Prendre la route après Dinard, longer la mer, Saint-Lunaire, et arriver là, au bout de rien, où le souffle commence à ralentir au gré du vent qui frappe les joues. Regarder chaque maison des rues biscornues en se disant qu’on habiterait bien ici. Depuis combien d’années dis? Avoir même déjà visité quelques unes d’entre elles en se disant « et pourquoi pas? ». Un jour sûrement… Disons qu’il faut que la vie fasse encore un peu de chemin probablement.

Arriver au Nessay, prendre la petite route entre les 2 plages. L’une aux cabines blanches, l’autre aux cabines bleues. Les voiliers qui stagnent ici. La vie dans les films de Jacques Tati. Les gens qui se baignent peu importe les 12 degrés de l’eau. « Prendre un bain de mer » qu’ils disent. Moi je les regarde juste admirative, ça doit ressembler à ça le vrai bonheur.

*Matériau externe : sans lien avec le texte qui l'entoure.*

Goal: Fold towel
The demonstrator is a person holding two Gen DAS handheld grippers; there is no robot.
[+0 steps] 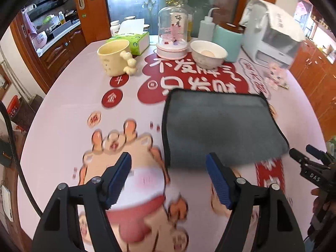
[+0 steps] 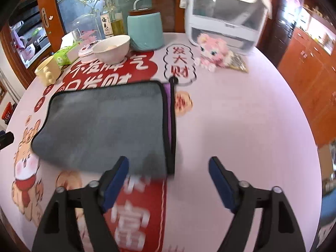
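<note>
Towel first: the grey plush towel with black edging (image 2: 105, 124) lies folded once on the pink printed tablecloth (image 2: 241, 126), a purple underside peeking out at its right edge. I hold my left gripper (image 1: 169, 161) and right gripper (image 2: 168, 163) spread open, empty, near its front edge, probably placed for another fold.
</note>
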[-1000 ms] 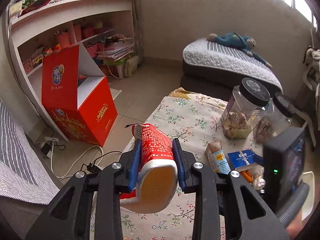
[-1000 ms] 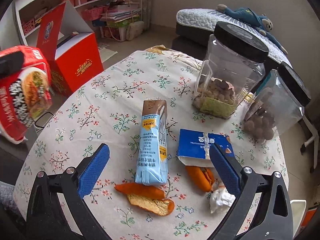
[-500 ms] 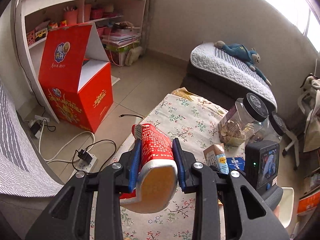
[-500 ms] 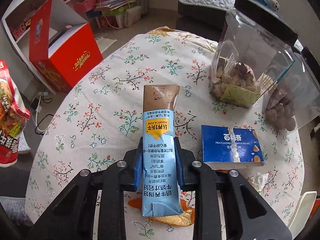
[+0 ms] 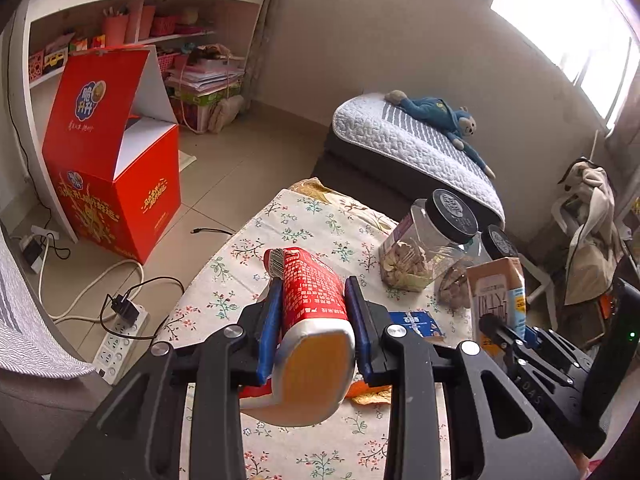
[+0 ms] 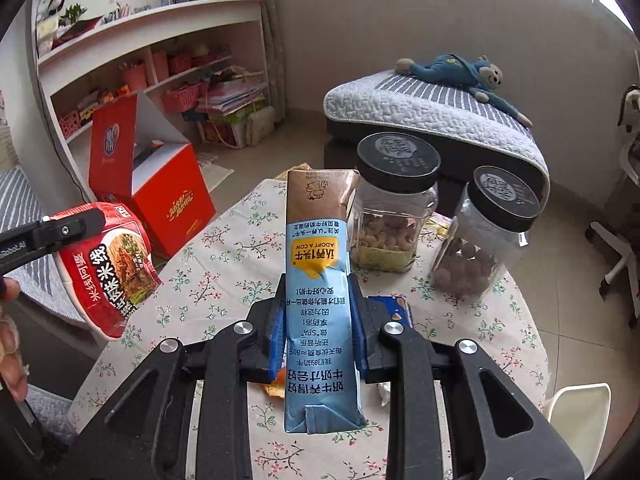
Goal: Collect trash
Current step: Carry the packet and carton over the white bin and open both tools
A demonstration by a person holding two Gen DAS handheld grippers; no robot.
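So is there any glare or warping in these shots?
Left wrist view: the window at upper right is blown out white, and the shelf bows from the fisheye. Right wrist view: evenly lit, milk carton print sharp, the edges curve.

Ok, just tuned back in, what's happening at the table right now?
Both grippers are loaded. The left gripper is clamped on a red instant-noodle cup, and the right gripper is clamped on a blue milk carton, both held above the floral table. On the table are a blue snack box, orange peel and two nut jars. The open red box on the floor looks like the drop-off, though that's a guess.
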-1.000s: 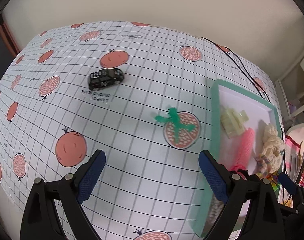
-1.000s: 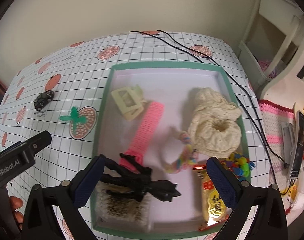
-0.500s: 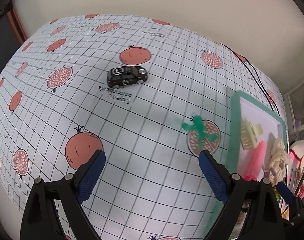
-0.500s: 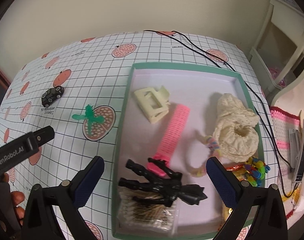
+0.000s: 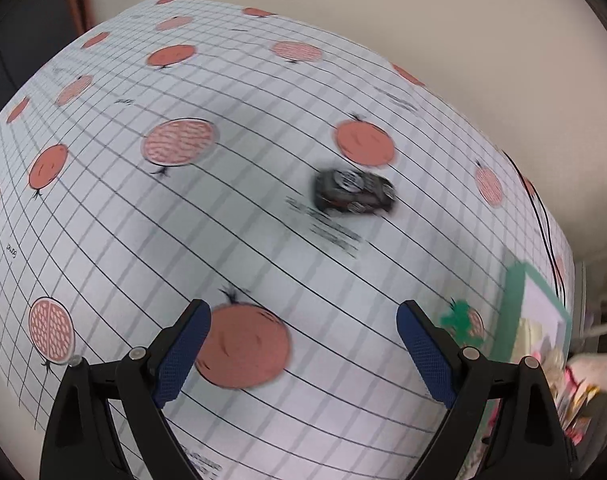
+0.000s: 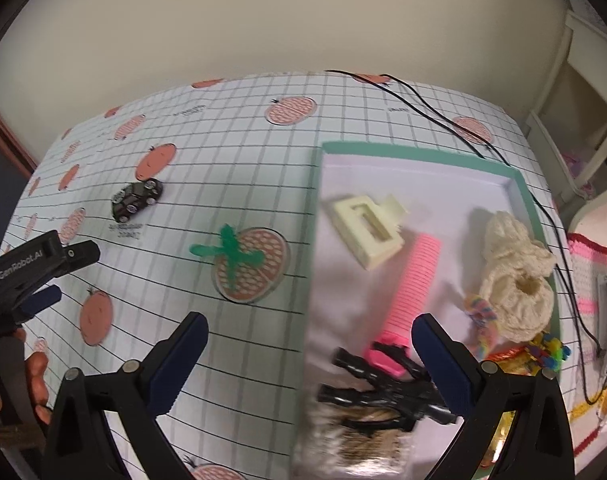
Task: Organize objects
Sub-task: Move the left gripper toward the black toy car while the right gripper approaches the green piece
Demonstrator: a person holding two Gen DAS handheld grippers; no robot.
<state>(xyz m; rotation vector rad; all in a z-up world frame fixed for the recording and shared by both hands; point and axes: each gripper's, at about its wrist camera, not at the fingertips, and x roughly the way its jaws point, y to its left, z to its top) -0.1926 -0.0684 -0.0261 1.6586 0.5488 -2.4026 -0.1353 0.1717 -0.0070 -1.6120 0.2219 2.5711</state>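
Left gripper [image 5: 303, 324] spread, empty; blurred toy car [image 5: 353, 192] on cloth beyond. Right gripper [image 6: 309, 338] spread, empty, over tray [image 6: 415, 151] edge; black figure [image 6: 387, 388] partly hidden behind right finger.

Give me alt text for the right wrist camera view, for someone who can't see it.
An open right gripper hovers over the left edge of a green-rimmed tray holding a cream hair claw, pink comb, cream scrunchie and black toy figure. On the gridded tablecloth lie a green figure and toy car.
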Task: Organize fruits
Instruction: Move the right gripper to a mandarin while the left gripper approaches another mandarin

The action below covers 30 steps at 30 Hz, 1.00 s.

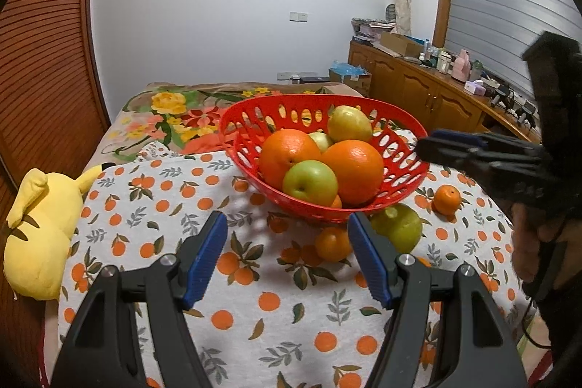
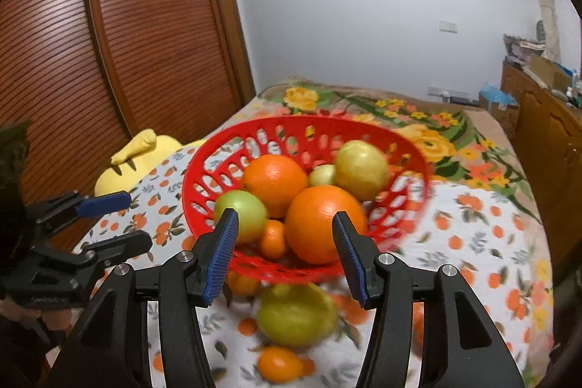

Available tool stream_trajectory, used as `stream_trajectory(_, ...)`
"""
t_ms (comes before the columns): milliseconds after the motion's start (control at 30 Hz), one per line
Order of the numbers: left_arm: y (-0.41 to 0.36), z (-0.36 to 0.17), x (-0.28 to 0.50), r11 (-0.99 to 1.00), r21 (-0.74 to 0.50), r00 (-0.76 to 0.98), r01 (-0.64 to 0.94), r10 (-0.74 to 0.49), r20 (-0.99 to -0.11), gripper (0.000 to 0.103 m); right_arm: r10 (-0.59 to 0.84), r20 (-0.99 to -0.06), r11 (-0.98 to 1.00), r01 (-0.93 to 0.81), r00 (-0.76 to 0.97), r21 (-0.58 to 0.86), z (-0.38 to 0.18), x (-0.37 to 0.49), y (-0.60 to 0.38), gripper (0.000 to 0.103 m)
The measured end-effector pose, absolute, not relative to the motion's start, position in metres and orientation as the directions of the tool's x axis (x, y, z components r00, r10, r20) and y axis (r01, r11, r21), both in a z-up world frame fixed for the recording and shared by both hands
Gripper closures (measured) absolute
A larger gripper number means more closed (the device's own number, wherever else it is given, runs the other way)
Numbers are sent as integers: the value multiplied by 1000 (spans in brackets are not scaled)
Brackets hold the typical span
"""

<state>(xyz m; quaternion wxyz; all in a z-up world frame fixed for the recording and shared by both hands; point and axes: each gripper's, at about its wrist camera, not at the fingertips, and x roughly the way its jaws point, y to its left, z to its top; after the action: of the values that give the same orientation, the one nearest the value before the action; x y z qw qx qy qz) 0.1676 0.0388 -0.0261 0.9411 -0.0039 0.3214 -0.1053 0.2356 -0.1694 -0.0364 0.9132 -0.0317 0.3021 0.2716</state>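
With both our left jaws [image 1: 287, 255] and right jaws [image 2: 285, 253] half open and empty, we should lower the right ones squarely over the green fruit [image 2: 296, 313] below them, clear of the basket [image 2: 309, 273] rim.

1. A basket [image 1: 407, 166] stood on the tablecloth [image 1: 203, 206] at the centre of the left wrist frame.
2. Two oranges [image 1: 289, 157], an apple [image 1: 309, 182] and a pear [image 1: 349, 124] lay in it.
3. A second pear [image 1: 400, 230] and a mandarin [image 1: 333, 244] lay just below it.
4. Another mandarin [image 1: 446, 199] lay to its right.
5. A plush toy [image 1: 40, 235] lay at the left edge.
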Motion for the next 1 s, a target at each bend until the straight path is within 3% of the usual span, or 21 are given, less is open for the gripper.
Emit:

Je ne vais pas me baigner, mais j’aime me lever entre ces 2 plages, pour voir la mer m’entourer. En fait c’est ça, toujours la voir, l’avoir tout près. Qu’elle soit calme ou tumultueuse. Le week-end dernier elle était parfaite. Émeraude. Nous verrons bien la prochaine fois, dans pas longtemps, c’est certain.